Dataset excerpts
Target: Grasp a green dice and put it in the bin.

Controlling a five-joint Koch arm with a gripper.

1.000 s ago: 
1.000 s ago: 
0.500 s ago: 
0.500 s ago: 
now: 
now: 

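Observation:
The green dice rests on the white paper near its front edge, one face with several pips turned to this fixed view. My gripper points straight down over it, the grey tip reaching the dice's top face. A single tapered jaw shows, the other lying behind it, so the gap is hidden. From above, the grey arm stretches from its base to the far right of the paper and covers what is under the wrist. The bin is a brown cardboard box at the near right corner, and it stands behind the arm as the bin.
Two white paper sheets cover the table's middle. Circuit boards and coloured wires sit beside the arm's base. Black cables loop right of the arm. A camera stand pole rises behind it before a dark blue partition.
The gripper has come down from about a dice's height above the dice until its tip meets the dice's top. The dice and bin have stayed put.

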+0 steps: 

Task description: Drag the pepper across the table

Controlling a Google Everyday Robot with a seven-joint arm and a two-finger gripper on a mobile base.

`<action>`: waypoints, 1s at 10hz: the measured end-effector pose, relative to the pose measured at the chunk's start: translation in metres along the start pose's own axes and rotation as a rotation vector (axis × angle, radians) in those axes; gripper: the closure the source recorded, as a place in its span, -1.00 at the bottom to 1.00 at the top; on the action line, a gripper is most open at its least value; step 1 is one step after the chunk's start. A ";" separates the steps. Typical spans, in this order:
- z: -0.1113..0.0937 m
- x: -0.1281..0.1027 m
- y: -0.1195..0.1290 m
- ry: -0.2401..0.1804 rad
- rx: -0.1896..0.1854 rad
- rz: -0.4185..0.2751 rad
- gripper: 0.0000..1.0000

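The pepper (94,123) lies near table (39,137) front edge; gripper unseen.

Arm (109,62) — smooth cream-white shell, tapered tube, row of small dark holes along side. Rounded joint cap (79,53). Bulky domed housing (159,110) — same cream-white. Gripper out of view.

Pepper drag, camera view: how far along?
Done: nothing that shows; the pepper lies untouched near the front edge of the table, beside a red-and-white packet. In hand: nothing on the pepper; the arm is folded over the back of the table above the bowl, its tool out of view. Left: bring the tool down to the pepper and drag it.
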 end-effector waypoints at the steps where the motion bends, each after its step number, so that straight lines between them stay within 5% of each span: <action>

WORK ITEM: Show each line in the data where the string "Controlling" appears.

ANSWER BOX:
Controlling a five-joint Koch arm with a gripper.
Controlling a Google Everyday Robot with a seven-joint arm and a two-finger gripper on a mobile base.

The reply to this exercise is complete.